« Tant que les lions n’auront pas d’historiens, les histoires de chasse glofieront le chasseur. » (proverbe africain)
Soutenir le génocidaire sioniste et jouer le rôle de l’avocat de la victime palestinienne
Le 22 septembre 2025, à la Tribune des Nations-unies, le président français déclara :« en 1947, cette Assemblée décidait du partage de la Palestine mandataire entre deux Etats, l’un juif et l’autre arabe, et reconnaissait ainsi le droit de chacun à l’autodétermination. La communauté internationale consacrait là l’Etat d’Israël, accomplissant le destin de ce peuple, enfin, après des millénaires d’errance et de persécution, et qui put fonder là une si belle démocratie. » (1)
Une précision s’impose, la Palestine fut une terre habitée par des arabes juifs, chrétiens et musulmans.
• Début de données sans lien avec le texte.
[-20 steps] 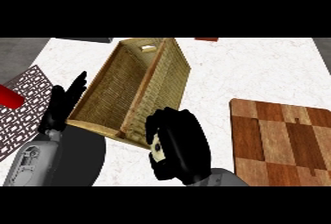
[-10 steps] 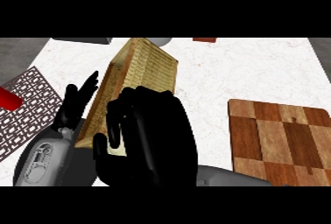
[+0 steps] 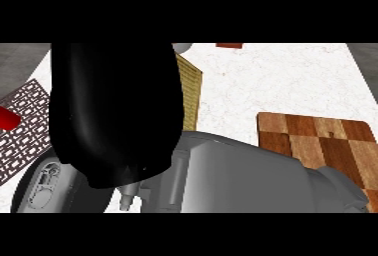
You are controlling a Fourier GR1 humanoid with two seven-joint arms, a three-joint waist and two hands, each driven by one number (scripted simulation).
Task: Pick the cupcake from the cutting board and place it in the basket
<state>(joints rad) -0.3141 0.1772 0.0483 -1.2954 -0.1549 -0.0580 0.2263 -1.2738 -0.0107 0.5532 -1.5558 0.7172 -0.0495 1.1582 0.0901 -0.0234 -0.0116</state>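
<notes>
a white marbled counter is lying under everything, and most of it is showing to the right of the right hand. that hand is filling the middle and left of the head view as one big black mass, so whether it is open or shut is not showing, and the cupcake is not showing anywhere. its grey forearm is crossing the lower part of the view. just right of the hand a sliver of the woven basket is peeking out. further right the wooden cutting board is lying bare. left of the hand a patterned mat is carrying a red thing at the edge.
</notes>
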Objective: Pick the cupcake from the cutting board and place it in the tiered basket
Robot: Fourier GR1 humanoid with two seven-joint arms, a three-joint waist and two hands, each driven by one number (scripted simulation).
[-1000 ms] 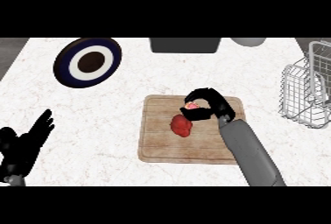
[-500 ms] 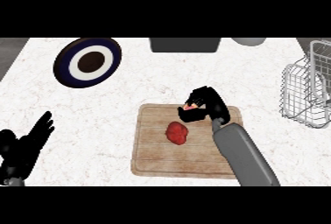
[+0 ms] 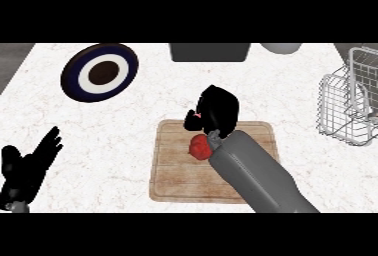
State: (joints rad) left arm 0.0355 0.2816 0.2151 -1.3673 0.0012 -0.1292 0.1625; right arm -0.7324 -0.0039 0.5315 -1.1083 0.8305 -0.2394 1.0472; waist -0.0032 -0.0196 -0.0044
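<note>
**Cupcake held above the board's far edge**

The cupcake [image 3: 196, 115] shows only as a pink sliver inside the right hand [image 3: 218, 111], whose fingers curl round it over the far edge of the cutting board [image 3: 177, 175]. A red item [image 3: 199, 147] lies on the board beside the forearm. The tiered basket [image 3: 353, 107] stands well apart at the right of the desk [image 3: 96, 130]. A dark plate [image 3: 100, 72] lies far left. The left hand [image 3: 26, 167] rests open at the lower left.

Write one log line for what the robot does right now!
right hand: shut on pink-frosted cupcake | above wooden cutting board | left hand: open, resting
</note>
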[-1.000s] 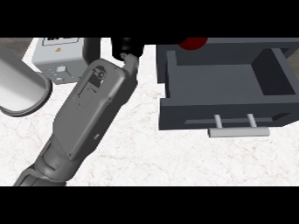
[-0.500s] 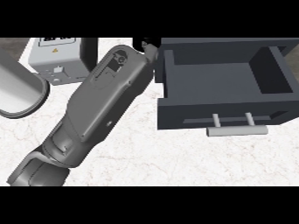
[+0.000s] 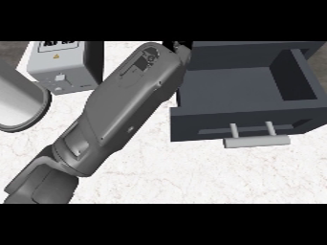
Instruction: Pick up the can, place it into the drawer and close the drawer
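You see the open drawer [image 3: 244, 91] at the right on the marble surface [image 3: 194, 177]. One grey forearm [image 3: 117, 115] reaches up beside its left wall. Its hand [image 3: 179, 47] is almost hidden, so you cannot tell the fingers. The can does not show.

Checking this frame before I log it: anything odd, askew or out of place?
The can shows nowhere. The drawer stands open with its visible floor bare. One grey forearm crosses the counter toward the drawer's left wall; only a dark sliver of hand shows at the top edge. A white cylinder lies on its side at left. Nothing is spilled.
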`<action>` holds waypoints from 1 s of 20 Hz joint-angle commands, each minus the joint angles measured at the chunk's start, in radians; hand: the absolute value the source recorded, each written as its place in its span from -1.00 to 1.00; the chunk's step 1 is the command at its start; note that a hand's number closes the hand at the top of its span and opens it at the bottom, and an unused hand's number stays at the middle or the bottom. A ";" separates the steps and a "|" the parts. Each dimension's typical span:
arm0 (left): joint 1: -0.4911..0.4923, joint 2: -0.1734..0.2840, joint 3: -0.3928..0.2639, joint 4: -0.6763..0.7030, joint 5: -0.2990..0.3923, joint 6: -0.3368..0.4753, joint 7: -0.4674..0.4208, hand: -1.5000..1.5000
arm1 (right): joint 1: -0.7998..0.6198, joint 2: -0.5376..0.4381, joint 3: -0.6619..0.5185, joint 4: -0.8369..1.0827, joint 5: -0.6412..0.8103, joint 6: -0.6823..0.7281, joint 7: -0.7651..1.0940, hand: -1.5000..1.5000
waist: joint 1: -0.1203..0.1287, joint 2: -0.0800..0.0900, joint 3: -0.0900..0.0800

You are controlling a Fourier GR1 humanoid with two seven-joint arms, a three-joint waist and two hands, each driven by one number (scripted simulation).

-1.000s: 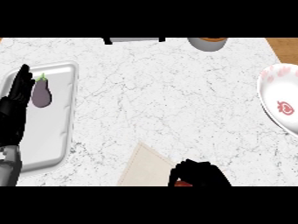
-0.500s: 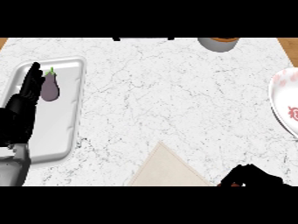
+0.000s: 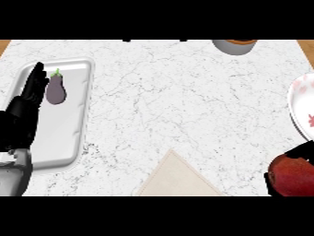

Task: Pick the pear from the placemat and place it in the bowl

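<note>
Counter [image 3: 173,92] – tray [image 3: 74,138] left, bowl [image 3: 309,110] at right edge, placemat [image 3: 176,177] bottom centre. Left hand [image 3: 16,122] rests over tray, fingers straight. Right hand [image 3: 312,154] curled round the pear [image 3: 296,177] – red, off the placemat, just below bowl. Likely smooth, rounded, slippery; grip the widest part.

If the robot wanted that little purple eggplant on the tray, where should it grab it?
Probably round the eggplant's plump lower body, from above, fingers closing across its width. It lies flat on the tray, green stem pointing away from the robot. The open left hand rests just beside it; the right hand is curled round the pear.
</note>
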 commanded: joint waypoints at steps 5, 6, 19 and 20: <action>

Les trois qualificatifs juif, chrétien et musulman sont énumérés pour respecter l’ordre chronologique de leur existence sur cette terre. Terre des trois monothéismes !
En 1947, les puissances politiques et militaires Etats-unis, Angleterre, France et U.R.S.S ont décidé de modifier la nature de cette terre en tenant en compte l’idéologie du mouvement sioniste né en Europe et dont les fondements idéologiques furent définis au Congrès de Bâle en 1897. Ce choix géopolitique des puissants est dans la continuité de la Déclaration Balfour adressée par le ministre des Affaires étrangères anglais Lord Arthur Balfour le 2 novembre 1917 à Théodor Herzl, le père du sionisme politique : un foyer national pour le peuple juif en terre de Palestine.
Ainsi l’État d’Israël est le produit d’une puissance coloniale et approuvé en 1947 par les puissances citées ci-dessus. Evidemment, l ’Holocauste nazi fut le socle sur lequel se sont appuyées ces puissances pour fonder l’Etat d’Israël dans un contexte de confrontation géo-stratégique entre puissances occidentales et U.R.S.S.